In Q1 FY17, Wolverine reported gross margin of 39.7% compared to 39.6% in Q1 FY16. The Company’s adjusted gross margin on a constant currency basis was 41.7% for the reported year, up 120 basis points versus the prior year.
Wolverine reported Q1 FY17 net earnings of $16.8 million, or $0.17 per diluted earnings share, compared to $17.6 million, or $0.18 per diluted earnings share, in Q1 FY16. The Company’s adjusted diluted earnings per share were $0.37 compared to $0.31 in the prior year, and ahead of Wall Street’s estimates of $0.31 per share.
Operating Metrics
For the 13 weeks ended on April 01, 2017, Wolverine reported operating profit of $32.6 million compared to $34.0 million in the prior year. In Q1 FY17, the Company reported operating margin of 5.5% compared to 5.9% in Q1 FY16. Adjusted operating margin on a constant currency basis was 11.0%, up 260 basis points versus the prior year and excluded $4.4 million of incremental inventory markdowns related to the accelerated store closings.
Cash Flow and Balance sheet
In Q1 FY17, Wolverine utilized $30.8 million in cash from operations compared to $78.9 million in cash from operations in Q1 FY16. The Company had cash and cash equivalents balance of $304.1 million as on April 01, 2017, compared to $158.2 million at the end of March 26, 2016. In Q1 FY17, Wolverine reported inventory at the end of the quarter was down 25.9% on a y-o-y basis.
Store Update
Wolverine stated that its Store Restructuring Plan has accelerated, with 180 stores now closed since the beginning of 2017. The Company incurred approximately $9.2 million of operating losses in Q1 FY17 for stores within the Plan that will not reoccur next year.
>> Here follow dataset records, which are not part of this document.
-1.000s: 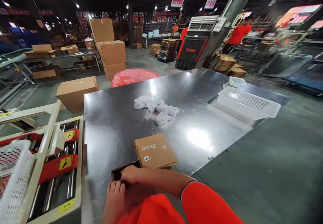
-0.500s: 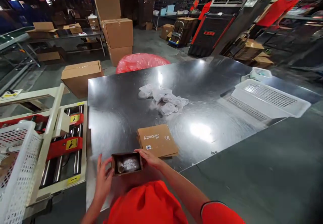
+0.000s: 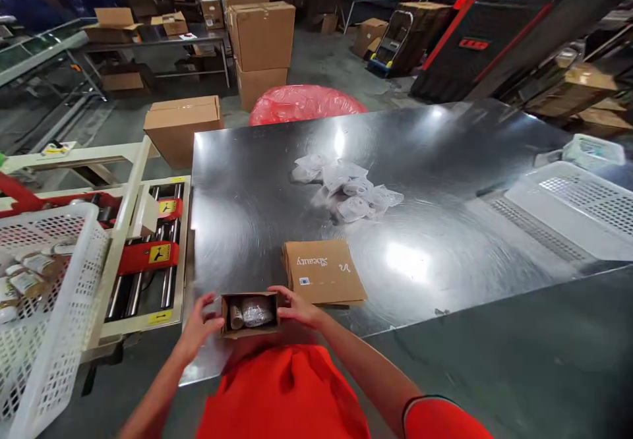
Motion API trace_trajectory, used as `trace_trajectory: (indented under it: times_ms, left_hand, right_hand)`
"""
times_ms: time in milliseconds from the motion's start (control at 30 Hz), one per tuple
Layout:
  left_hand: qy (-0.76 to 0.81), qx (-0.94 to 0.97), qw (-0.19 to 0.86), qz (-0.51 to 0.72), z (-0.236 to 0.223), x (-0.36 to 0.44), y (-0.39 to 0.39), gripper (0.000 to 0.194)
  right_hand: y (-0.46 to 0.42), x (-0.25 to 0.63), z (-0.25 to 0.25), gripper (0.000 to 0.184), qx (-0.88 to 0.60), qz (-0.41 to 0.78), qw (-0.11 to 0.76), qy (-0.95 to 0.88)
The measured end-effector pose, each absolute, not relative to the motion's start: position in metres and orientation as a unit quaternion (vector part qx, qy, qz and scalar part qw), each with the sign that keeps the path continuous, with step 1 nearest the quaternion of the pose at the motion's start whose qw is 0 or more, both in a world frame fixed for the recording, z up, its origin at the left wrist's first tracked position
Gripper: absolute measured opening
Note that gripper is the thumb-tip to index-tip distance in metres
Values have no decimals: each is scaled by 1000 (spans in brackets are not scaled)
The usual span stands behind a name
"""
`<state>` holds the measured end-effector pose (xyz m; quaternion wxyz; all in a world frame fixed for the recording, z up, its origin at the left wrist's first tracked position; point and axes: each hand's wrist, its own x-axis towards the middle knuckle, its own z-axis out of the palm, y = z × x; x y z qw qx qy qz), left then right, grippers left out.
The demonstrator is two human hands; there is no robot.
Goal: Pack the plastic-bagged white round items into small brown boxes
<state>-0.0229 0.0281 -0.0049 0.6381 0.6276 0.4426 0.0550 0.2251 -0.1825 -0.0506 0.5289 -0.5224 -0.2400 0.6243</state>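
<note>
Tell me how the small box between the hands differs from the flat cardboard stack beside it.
The small open box stands assembled with wrapped items visible inside, while the flat cardboard stack lies unfolded and closed. The left hand and right hand grip the small open box; nothing touches the flat cardboard stack. The stack shows printed lettering; the box shows none. Both are brown cardboard on the metal table.

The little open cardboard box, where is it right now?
The open box sits at the near edge of the metal table, between the left hand and right hand.
</note>
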Motion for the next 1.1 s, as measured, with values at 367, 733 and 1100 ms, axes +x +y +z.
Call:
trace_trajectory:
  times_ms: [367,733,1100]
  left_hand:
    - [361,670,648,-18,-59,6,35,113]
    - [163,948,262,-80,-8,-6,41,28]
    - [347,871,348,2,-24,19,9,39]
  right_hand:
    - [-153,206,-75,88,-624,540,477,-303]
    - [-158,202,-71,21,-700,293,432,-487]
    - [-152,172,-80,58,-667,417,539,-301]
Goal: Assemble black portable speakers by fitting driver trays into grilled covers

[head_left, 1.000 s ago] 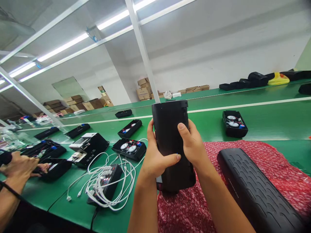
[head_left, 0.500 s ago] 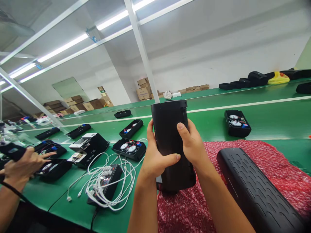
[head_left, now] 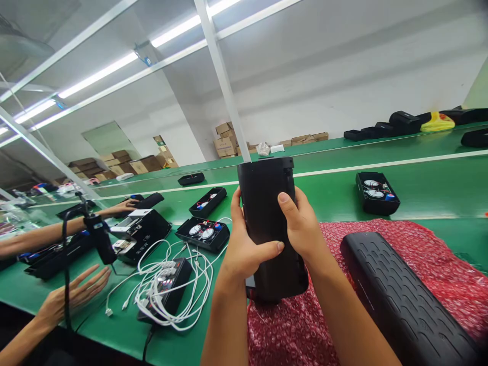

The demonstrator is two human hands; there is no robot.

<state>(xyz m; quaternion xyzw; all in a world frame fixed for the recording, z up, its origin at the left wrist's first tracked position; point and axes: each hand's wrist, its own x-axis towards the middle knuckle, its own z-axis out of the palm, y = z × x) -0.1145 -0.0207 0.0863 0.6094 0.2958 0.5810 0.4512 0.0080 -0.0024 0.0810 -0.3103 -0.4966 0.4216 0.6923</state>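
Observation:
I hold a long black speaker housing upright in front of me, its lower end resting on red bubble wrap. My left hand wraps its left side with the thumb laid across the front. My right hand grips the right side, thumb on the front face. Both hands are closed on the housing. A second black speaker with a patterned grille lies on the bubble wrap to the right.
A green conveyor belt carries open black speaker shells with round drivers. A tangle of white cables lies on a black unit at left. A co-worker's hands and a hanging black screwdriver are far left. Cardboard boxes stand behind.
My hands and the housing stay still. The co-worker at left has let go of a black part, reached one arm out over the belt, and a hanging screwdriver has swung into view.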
The losses include $4.4 million of inventory mark-downs related to accelerated store closures. Wolverine noted that, All Stride Rite and Track-N-Trail concept stores are now closed. These store closures allowed the Company to liquidate inventory totaling approximately $20 million during the reported quarter.
Dividend
In a separated press release on May 03, 2017, Wolverine announced that its Board of Directors declared a quarterly cash dividend of $0.06 per share of common stock. The dividend is payable on August 01, 2017, to stockholders of record on July 03, 2017. The dividend is equal to the last quarterly dividend and reflected an indicated annual dividend of $0.24 per share.
Outlook
For FY17, Wolverine is estimating revenue in the range of $2.27 billion to $2.37 billion, unchanged from the Company’s previous outlook. The Company is expecting underlying revenue in the range of down 2.3% to growth of 1.9%, reflecting approximately $160 million to $180 million of impact from currency and retail store closures.
For FY17, Wolverine is forecasting operating margin in the range of 5.2% to 5.9% and adjusted operating margin in the range of 10.2% to 10.7%, resulting from operational excellence initiatives focused on supply chain optimization, Omni channel transformation, and operational efficiencies. The Company in projecting FY17 diluted earnings per share in the range of $0.73 to $0.83. Furthermore, adjusted diluted earnings per share are expected in the range of $1.50 to $1.60 compared to $1.36 in FY16.
Stock Performance
At the close of trading session on Friday, May 26, 2017, Wolverine World Wide’s stock price climbed 2.33% to end the day at $25.95. A total volume of 675.00 thousand shares were exchanged during the session. Wolverine World Wide’s stock price advanced 6.18% in the last month, 1.33% in the past three months, and 4.01% in the previous six months. Moreover, the stock surged 18.22% since the start of the year. The Company’s shares are trading at a PE ratio of 29.39 and have a dividend yield of 0.92%. The stock currently has a market cap of $2.46 billion.